When you transcribe the data below, reproduce every line exactly and leave each picture out.
Data records Block Start
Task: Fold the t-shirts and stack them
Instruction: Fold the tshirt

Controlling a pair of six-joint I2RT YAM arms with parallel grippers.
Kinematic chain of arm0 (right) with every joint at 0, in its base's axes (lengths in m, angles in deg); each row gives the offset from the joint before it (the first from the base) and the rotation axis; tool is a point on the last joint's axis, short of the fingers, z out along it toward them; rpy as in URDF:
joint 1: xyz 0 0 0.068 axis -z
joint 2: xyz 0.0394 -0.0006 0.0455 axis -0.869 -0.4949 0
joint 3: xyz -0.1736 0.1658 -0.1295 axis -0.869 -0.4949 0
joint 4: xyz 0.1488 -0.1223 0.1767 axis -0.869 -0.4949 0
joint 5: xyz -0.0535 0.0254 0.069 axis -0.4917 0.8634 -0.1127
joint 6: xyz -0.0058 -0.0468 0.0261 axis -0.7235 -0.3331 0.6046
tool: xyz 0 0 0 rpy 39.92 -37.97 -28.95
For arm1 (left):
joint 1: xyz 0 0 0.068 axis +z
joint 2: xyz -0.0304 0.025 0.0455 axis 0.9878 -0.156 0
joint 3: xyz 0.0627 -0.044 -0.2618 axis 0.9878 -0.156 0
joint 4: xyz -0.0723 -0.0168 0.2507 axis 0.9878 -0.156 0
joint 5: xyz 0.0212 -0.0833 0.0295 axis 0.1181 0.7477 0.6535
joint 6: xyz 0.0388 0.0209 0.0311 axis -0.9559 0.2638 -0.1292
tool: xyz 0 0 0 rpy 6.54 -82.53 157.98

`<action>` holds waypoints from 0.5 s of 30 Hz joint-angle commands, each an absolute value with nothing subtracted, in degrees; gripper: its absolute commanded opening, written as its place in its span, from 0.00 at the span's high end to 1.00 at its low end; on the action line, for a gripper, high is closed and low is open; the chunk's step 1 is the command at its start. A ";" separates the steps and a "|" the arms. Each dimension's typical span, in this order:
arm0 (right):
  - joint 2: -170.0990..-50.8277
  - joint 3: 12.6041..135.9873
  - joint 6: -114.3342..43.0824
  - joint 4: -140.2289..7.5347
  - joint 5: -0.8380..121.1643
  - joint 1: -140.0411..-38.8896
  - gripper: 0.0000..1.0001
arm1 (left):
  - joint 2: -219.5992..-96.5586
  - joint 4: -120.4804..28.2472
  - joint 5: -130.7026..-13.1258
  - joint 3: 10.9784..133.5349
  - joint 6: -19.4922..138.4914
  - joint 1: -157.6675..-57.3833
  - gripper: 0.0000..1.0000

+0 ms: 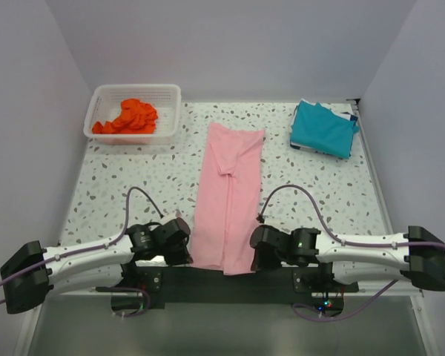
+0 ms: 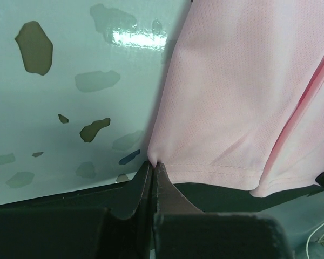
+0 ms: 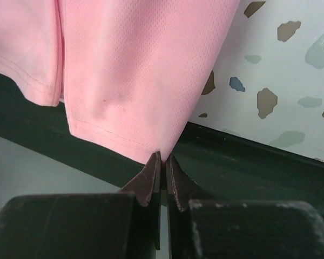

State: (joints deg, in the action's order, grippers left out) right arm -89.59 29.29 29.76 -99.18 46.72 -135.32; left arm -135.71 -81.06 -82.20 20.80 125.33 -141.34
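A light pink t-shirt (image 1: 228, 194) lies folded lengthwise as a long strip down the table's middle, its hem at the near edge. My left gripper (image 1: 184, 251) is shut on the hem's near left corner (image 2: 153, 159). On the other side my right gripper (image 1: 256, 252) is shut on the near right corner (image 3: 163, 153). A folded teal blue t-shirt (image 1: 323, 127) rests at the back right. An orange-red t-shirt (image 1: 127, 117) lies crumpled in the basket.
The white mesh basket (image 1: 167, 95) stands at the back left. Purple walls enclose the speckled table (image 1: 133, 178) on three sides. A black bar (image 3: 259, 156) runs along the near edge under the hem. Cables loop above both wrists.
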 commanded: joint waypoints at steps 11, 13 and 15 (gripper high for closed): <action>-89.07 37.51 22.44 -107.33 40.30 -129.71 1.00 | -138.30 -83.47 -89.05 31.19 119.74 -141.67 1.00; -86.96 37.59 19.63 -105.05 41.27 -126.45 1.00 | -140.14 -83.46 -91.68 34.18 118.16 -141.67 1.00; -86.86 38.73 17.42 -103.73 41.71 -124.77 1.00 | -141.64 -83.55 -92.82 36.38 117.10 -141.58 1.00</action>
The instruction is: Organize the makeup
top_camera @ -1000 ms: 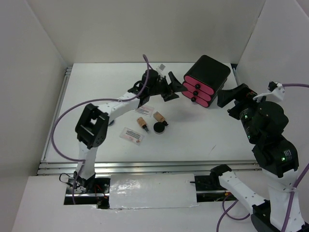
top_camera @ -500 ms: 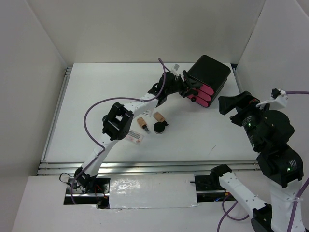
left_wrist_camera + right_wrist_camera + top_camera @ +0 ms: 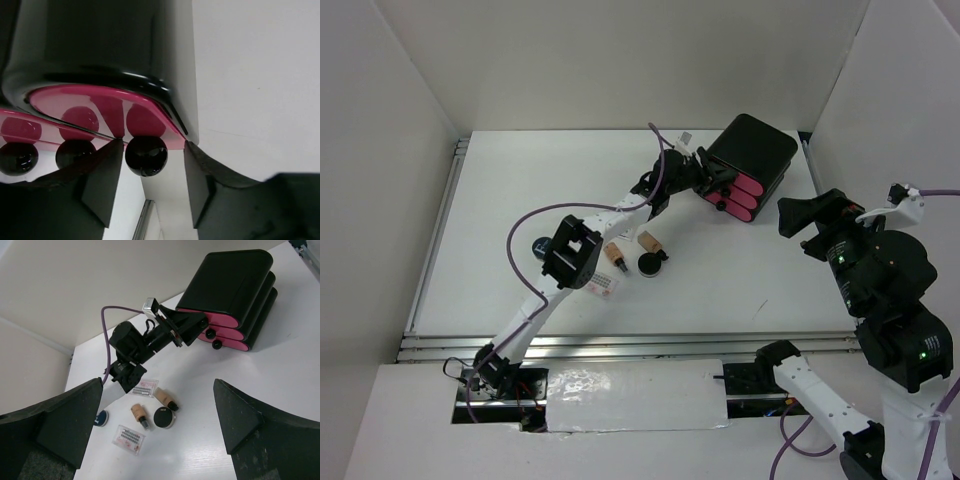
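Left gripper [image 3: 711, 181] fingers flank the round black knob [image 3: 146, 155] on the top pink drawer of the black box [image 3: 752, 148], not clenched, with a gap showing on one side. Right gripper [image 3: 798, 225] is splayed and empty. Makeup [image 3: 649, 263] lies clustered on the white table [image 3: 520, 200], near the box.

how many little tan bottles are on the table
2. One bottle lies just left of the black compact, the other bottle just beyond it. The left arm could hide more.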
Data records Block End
### [Exercise result]
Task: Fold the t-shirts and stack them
Instruction: Fold the tshirt

Controlling a pair of six-joint I2RT YAM arms with parallel grippers.
Kinematic chain of arm0 (right) with every joint at 0, in its base's axes (lengths in m, angles in deg); each row gives the offset from the joint before it (the first from the base) and the rotation axis; tool is a point on the last joint's axis, short of the fingers, z out along it toward them; rpy as in URDF:
joint 1: xyz 0 0 0.068 axis -z
joint 2: xyz 0.0394 -0.0006 0.0455 axis -0.869 -0.4949 0
joint 3: xyz -0.1736 0.1658 -0.1295 axis -0.869 -0.4949 0
joint 4: xyz 0.1488 -0.1223 0.1767 axis -0.869 -0.4949 0
joint 5: xyz -0.0535 0.0254 0.069 axis -0.4917 0.8634 -0.1127
joint 6: xyz -0.0058 -0.0468 0.0261 axis -0.7235 -0.3331 0.6046
tool: xyz 0 0 0 rpy 39.92 -37.97 -28.95
For arm1 (left):
joint 1: xyz 0 0 0.068 axis +z
joint 2: xyz -0.0304 0.025 0.0455 axis 0.9878 -0.156 0
joint 3: xyz 0.0627 -0.044 -0.2618 axis 0.9878 -0.156 0
joint 4: xyz -0.0723 -0.0168 0.2507 axis 0.9878 -0.156 0
joint 5: xyz 0.0212 -0.0833 0.0295 axis 0.1181 0.7477 0.6535
joint 6: xyz 0.0388 0.0209 0.0311 axis -0.9559 0.2638 -0.1292
tool: xyz 0 0 0 rpy 6.54 -82.53 157.98

`<action>` holds waypoints from 0.5 s of 30 Hz joint-angle commands, each an absolute value with nothing subtracted, in degrees; gripper: its absolute commanded opening, written as its place in its span, from 0.00 at the span's high end to 1.00 at its low end; on the action line, for a gripper, high is closed and low is open; the chunk's step 1 is the command at its start. A ";" separates the steps and a "|" the arms. Each dimension's typical span, in this order:
arm0 (right):
  - joint 2: -170.0990..-50.8277
  - joint 3: 12.6041..135.9873
  - joint 6: -114.3342..43.0824
  - joint 4: -140.2289..7.5347
  - joint 5: -0.8380..121.1643
  - joint 1: -140.0411..-38.8896
  - gripper: 0.0000..1.0001
arm1 (left):
  - joint 2: -219.5992..-96.5586
  - joint 4: -120.4804..28.2472
  - joint 5: -130.7026..-13.1258
  - joint 3: 10.9784..133.5349
  - joint 6: -19.4922..138.4914
  - joint 1: -157.6675..-57.3833
  - gripper: 0.0000..1.0000

+0 ms: 
+0 ms: 
+0 ms: 

State: (joints deg, in the action's order, grippers left out) right arm -89.59 29.29 29.76 -99.18 46.72 -135.32; left arm -135.71 -81.06 -82.20 20.80 125.33 -141.34
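A light pink t-shirt (image 1: 228, 194) lies folded lengthwise as a long strip down the table's middle, its hem at the near edge. My left gripper (image 1: 184, 251) is shut on the hem's near left corner (image 2: 153, 159). On the other side my right gripper (image 1: 256, 252) is shut on the near right corner (image 3: 163, 153). A folded teal blue t-shirt (image 1: 323, 127) rests at the back right. An orange-red t-shirt (image 1: 127, 117) lies crumpled in the basket.
The white mesh basket (image 1: 167, 95) stands at the back left. Purple walls enclose the speckled table (image 1: 133, 178) on three sides. A black bar (image 3: 259, 156) runs along the near edge under the hem. Cables loop above both wrists.
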 commanded: joint waypoints at steps 11, 13 and 15 (gripper high for closed): <action>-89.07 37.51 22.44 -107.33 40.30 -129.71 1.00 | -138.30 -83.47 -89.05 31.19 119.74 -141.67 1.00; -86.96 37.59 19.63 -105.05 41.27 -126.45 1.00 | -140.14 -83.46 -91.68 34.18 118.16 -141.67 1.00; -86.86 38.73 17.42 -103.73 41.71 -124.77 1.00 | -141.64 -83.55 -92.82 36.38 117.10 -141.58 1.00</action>
The instruction is: Organize the makeup
top_camera @ -1000 ms: 
top_camera @ -500 ms: 
left_wrist_camera + right_wrist_camera + top_camera @ +0 ms: 
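Left gripper [image 3: 711, 181] fingers flank the round black knob [image 3: 146, 155] on the top pink drawer of the black box [image 3: 752, 148], not clenched, with a gap showing on one side. Right gripper [image 3: 798, 225] is splayed and empty. Makeup [image 3: 649, 263] lies clustered on the white table [image 3: 520, 200], near the box.

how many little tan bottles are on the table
2. One bottle lies just left of the black compact, the other bottle just beyond it. The left arm could hide more.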

The answer given above is the complete response.